BUT again: more RPM, more energy. So, if you could get the RPM's down, couldn't you put the consumption, down, too?
A good way to think about where the energy in a car goes is to break it down in to three catagories:
1) Engine losses (i.e., how much of the energy that goes into the engine/motor doesn't come back out as mechanical energy).
2) Aerodynamic drag. This depends on the speed and the shape of the car (and how dense the air is), but not the engine/motor.
3) Overhead. This accounts for stuff like the lighting, HVAC, turning the flywheel in an ICE, the radio, etc. It doesn't depend on speed.
ICE cars have pretty high overhead, so as they speed up they become more efficient for a while, because they're amortizing the overhead over more miles. Electric cars, on the other hand, have very low overhead (unless you're running the HVAC, especially the heat), so as you speed up they don't get much more efficient.
Losses to aerodynamic drag per unit distance go up with the square of speed. Because of that, as you get moving they grow really quickly and start to dominate everything else. In an ICE car, this effect is competing with the increased efficiency of amortizing the overhead, so you're going faster before you hit the tipping point. In an electric, there's much less overhead so the peak of the efficiency curve is much slower.
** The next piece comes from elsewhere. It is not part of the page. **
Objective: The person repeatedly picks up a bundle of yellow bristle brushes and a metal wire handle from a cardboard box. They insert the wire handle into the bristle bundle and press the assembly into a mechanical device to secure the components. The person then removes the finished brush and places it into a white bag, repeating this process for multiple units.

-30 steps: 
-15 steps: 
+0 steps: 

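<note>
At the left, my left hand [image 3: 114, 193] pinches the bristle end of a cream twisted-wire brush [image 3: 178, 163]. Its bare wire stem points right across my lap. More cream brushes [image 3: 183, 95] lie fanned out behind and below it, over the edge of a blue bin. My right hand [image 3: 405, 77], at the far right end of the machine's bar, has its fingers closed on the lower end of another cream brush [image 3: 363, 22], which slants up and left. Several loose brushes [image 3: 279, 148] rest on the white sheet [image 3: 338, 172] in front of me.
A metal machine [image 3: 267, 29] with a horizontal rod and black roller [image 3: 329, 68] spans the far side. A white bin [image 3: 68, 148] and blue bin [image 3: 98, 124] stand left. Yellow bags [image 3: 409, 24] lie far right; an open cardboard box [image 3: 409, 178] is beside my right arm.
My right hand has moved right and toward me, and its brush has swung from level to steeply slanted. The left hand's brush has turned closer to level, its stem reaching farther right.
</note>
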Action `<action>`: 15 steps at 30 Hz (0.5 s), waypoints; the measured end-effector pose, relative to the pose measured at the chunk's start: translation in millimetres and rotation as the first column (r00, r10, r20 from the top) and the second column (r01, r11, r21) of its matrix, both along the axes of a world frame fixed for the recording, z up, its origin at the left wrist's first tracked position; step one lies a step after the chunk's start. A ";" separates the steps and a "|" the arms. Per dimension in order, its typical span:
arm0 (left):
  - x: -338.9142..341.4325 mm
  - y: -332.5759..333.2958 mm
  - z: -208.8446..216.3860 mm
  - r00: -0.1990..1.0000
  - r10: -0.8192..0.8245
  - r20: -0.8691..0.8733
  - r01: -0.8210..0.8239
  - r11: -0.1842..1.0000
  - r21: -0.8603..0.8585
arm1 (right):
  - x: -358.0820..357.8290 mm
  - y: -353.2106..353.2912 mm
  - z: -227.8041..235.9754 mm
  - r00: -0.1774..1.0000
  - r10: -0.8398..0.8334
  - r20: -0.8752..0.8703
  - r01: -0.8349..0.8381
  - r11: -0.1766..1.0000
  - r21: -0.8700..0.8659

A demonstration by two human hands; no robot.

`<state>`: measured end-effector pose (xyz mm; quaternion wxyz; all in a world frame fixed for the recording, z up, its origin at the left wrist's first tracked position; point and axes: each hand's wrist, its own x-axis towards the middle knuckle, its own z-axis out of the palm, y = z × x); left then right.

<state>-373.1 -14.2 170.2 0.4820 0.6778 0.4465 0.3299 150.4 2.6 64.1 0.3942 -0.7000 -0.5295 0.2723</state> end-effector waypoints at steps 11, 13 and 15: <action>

There is some additional engine loss at very high RPMs for electric motors, but it's not that huge. Changing the gearing would help that, but since it's a tiny component of the overall energy budget, it won't help much. You'd do better to spend your money trying to reduce the coefficient of drag, say by lobbying to make it legal to replace the side mirrors with cameras, or adding fairings to the wheels.
To be clear here, the discussion above might make it sound like it's better to have high overhead because it makes it more efficient to go faster. It's not. What's going on is that the electrics have to work with a much lower overall energy budget. A gallon of gasoline has well over 30 kWh of energy, so a full battery pack in the Roadster has only 1.5-ish gallons of gas worth of energy. Because the electric powertrain is so much more efficient, this is results in decent range even with pretty low overall energy.